▶ _Your objective_:
Find the line with "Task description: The" in the data below. Repeat it and every line after it exactly, but not the pictures.

[Task data — start]

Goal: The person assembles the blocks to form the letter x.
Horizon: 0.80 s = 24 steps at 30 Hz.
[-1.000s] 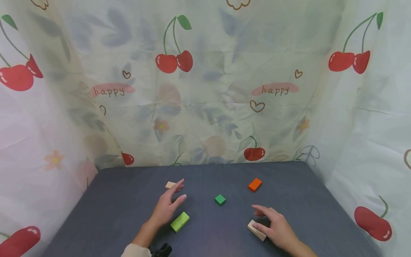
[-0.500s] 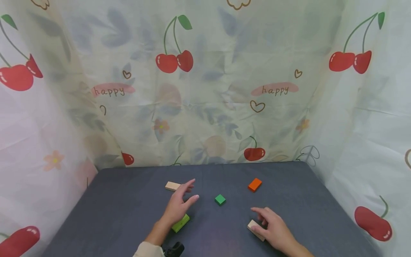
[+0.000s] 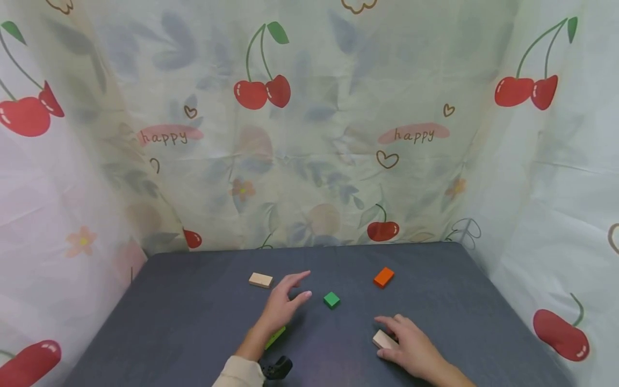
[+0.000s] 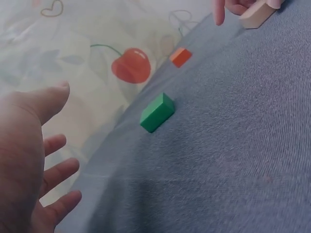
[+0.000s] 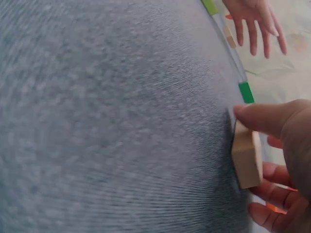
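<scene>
My left hand (image 3: 280, 307) hovers over the dark table, fingers and thumb spread with nothing between them. A small green block (image 3: 331, 300) lies just to the right of its fingertips. In the left wrist view that green block (image 4: 158, 114) is apart from the hand (image 4: 24, 155). On the right, my right hand (image 3: 413, 349) holds a pale wooden block (image 3: 383, 339) low at the cloth. The right wrist view has the thumb on one side of this wooden block (image 5: 247, 155) and fingers on the other.
A lime-green block (image 3: 275, 337) is partly hidden beneath the left forearm. Farther back lie another pale wooden block (image 3: 260, 280) and an orange block (image 3: 384, 277). A black device (image 3: 278, 368) sits at the left wrist. Printed curtains (image 3: 309, 183) enclose the table's back and sides.
The left hand has moved rightward toward the green block, uncovering the far wooden block and covering more of the lime one. The right hand has closed its thumb and fingers about the near wooden block.
</scene>
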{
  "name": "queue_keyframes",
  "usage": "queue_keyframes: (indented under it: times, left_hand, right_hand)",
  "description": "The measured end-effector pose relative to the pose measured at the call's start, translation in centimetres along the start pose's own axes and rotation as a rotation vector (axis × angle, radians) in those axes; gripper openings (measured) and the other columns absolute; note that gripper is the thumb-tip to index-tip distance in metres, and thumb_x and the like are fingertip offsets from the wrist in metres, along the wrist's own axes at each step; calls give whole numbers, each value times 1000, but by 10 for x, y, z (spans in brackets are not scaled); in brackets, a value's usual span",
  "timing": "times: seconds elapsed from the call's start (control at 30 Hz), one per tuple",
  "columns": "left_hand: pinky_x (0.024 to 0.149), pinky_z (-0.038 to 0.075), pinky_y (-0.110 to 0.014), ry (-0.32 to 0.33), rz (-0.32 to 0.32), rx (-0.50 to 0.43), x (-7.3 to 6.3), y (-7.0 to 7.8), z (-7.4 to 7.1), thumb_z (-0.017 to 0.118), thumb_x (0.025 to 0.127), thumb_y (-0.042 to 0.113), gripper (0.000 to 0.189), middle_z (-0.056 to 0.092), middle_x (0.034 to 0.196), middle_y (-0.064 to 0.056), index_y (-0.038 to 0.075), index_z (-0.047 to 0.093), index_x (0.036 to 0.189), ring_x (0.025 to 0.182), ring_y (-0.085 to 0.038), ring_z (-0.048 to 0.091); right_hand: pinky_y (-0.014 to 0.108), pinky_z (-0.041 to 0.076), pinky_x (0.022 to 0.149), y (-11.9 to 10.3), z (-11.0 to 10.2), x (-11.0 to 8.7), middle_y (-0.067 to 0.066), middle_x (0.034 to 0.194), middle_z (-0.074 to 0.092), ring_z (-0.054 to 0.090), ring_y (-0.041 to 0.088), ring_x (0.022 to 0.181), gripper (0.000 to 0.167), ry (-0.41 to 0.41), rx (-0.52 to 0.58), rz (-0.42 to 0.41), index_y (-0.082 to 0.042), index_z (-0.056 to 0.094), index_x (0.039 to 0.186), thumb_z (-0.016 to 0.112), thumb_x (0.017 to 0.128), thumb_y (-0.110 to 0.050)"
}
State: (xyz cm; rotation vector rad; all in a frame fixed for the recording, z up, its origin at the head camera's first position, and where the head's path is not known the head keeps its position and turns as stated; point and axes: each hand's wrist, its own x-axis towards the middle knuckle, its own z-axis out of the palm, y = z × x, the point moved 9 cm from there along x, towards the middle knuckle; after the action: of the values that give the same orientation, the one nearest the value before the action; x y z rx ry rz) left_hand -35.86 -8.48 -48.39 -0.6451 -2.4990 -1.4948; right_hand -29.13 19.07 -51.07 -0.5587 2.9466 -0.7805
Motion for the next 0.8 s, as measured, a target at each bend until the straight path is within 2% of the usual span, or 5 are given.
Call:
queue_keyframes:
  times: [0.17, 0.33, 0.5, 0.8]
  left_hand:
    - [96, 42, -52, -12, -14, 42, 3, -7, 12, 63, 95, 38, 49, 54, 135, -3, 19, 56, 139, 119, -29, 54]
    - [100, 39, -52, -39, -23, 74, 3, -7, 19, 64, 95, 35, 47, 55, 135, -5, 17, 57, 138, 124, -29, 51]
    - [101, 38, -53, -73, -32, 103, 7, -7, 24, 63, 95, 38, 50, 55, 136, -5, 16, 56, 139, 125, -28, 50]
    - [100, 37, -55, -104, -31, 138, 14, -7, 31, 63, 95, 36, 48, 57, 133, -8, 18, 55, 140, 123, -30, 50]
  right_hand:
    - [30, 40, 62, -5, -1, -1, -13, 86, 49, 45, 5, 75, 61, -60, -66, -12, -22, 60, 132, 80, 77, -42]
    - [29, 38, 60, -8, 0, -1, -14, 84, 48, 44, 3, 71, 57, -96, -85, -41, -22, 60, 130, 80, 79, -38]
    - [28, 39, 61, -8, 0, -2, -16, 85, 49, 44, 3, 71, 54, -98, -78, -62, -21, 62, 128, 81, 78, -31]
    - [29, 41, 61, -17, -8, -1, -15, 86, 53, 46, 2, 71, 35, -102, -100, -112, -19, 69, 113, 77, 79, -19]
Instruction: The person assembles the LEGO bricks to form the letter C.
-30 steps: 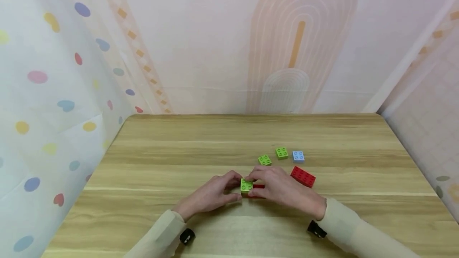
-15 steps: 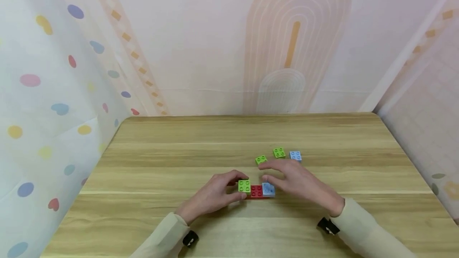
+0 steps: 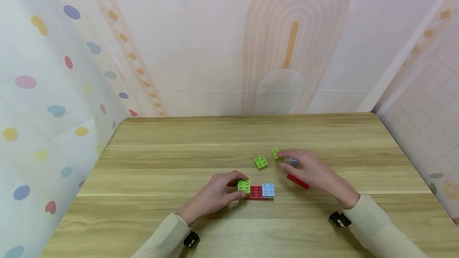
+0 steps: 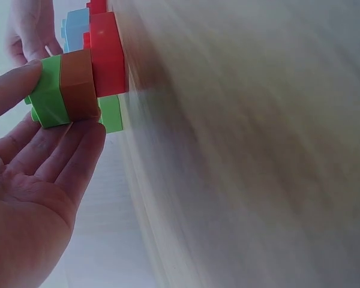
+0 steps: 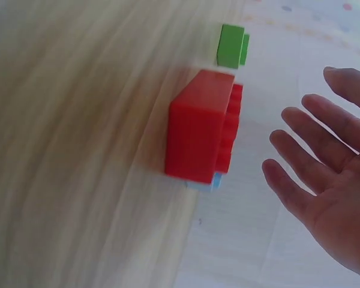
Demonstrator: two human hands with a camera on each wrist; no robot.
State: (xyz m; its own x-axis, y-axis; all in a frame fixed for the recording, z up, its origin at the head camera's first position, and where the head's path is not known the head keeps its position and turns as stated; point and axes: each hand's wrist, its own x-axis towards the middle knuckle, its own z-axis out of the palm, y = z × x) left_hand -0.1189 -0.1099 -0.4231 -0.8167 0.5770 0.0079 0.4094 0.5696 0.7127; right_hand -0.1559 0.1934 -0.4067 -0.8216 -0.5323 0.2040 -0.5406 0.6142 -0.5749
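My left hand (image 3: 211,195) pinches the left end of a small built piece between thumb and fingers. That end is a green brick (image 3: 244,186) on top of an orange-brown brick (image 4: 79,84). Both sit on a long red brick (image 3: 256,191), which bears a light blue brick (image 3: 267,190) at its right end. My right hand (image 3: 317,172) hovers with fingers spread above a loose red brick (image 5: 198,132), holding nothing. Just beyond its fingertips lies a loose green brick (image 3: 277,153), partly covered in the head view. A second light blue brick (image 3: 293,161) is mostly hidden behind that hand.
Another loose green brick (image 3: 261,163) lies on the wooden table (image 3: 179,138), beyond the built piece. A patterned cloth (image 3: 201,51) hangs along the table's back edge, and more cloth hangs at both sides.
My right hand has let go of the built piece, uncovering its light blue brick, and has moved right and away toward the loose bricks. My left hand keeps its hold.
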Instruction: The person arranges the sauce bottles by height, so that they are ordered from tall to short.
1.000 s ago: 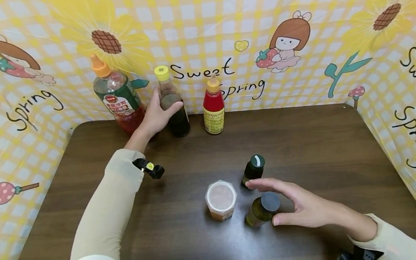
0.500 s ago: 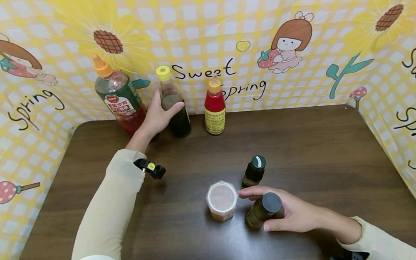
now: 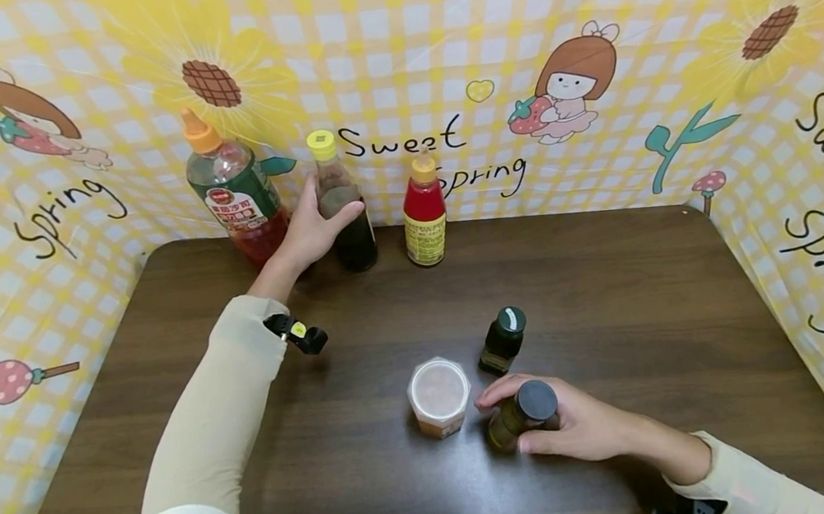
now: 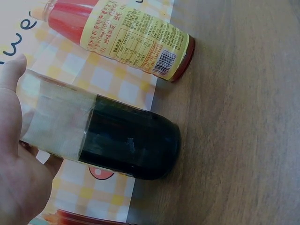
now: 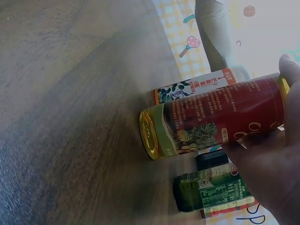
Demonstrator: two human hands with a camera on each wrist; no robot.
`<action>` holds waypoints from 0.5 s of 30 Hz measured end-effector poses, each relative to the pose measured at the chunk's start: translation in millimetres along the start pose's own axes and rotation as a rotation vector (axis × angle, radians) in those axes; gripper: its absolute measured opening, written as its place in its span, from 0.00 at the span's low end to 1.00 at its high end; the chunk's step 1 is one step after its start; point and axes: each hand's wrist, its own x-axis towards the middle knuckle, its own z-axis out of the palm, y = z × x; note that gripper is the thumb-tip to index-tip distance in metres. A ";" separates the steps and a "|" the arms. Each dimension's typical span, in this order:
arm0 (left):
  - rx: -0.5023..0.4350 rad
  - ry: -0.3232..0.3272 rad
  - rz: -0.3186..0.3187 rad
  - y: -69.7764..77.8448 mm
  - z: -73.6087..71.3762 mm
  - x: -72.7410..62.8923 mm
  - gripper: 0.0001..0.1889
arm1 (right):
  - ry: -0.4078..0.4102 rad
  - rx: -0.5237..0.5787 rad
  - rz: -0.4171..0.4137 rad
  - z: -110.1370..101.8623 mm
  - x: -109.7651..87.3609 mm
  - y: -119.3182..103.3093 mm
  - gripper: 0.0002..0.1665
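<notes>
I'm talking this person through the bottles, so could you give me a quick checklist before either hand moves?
1. Left hand around yellow-capped bottle: ok.
2. Right hand around dark-capped bottle: ok.
3. Both bottles capped: ok.
4. Red bottle apart from yellow-capped bottle: ok, a gap shows.
5. Room around dark-capped bottle: not ok, jar and green-capped bottle stand close.
6. Firmness of grip: cannot tell.

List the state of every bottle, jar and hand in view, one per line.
Left hand: gripping the yellow-capped bottle
Yellow-capped bottle: upright, cap on, partly filled
Right hand: curled round the dark-capped bottle
Dark-capped bottle: upright, cap on
Jar: upright, lid on
Small green-capped bottle: upright, cap on
Red sauce bottle: upright, cap on
Orange-capped bottle: upright, cap on
</notes>
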 end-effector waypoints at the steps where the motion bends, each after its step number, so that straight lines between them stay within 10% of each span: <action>1: 0.000 0.000 -0.001 0.2 -0.1 -0.1 0.32 | 0.002 0.003 0.009 0.2 -0.2 -0.1 0.33; 15: -0.001 0.003 -0.012 0.9 -0.2 -0.3 0.33 | 0.013 -0.017 -0.005 3.3 -1.3 -1.9 0.33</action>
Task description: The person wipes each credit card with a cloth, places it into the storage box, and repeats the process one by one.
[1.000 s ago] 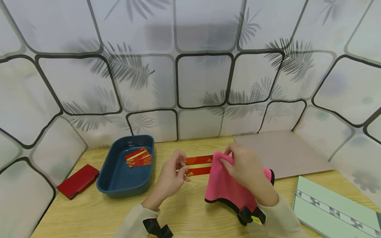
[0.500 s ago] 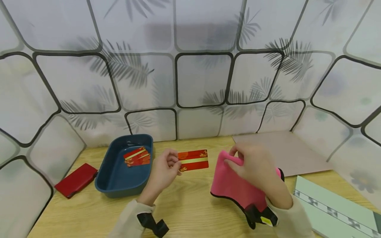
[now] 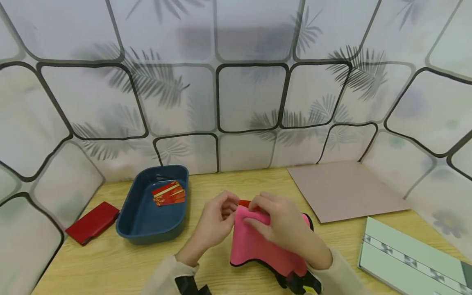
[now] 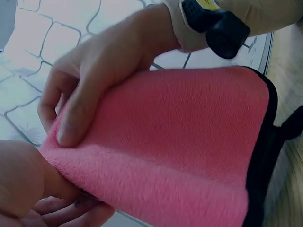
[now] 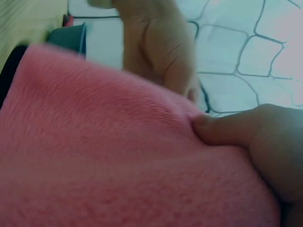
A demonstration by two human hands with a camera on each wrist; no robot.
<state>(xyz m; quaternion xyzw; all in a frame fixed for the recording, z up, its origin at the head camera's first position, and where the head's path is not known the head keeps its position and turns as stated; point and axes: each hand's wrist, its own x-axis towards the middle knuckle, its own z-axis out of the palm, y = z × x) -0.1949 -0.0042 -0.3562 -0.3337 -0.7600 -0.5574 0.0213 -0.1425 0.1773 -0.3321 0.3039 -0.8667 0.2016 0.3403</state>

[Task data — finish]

▶ _Output of the task_:
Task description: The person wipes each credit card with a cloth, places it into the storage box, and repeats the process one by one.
[1.000 s ago] 
[0.500 s ago] 
[now] 
[now] 
[now] 
A demonstration by two human hands with a camera on each wrist; no robot.
<state>(xyz m; quaternion xyzw; all in a frame fixed for the recording, z up, its origin at the head camera's first position, and where the head's path is not known the head keeps its position and turns as stated; point and axes: each hand's wrist, its own x-axis towards the middle knuckle, its own z-axis out of the palm, y = z × x) -0.1949 -0.0042 -0.3562 -0.3337 -0.7600 -0.5574 0.0213 -0.1425 0.1773 -0.3321 0.3039 -0.8667 0.2016 0.3403</state>

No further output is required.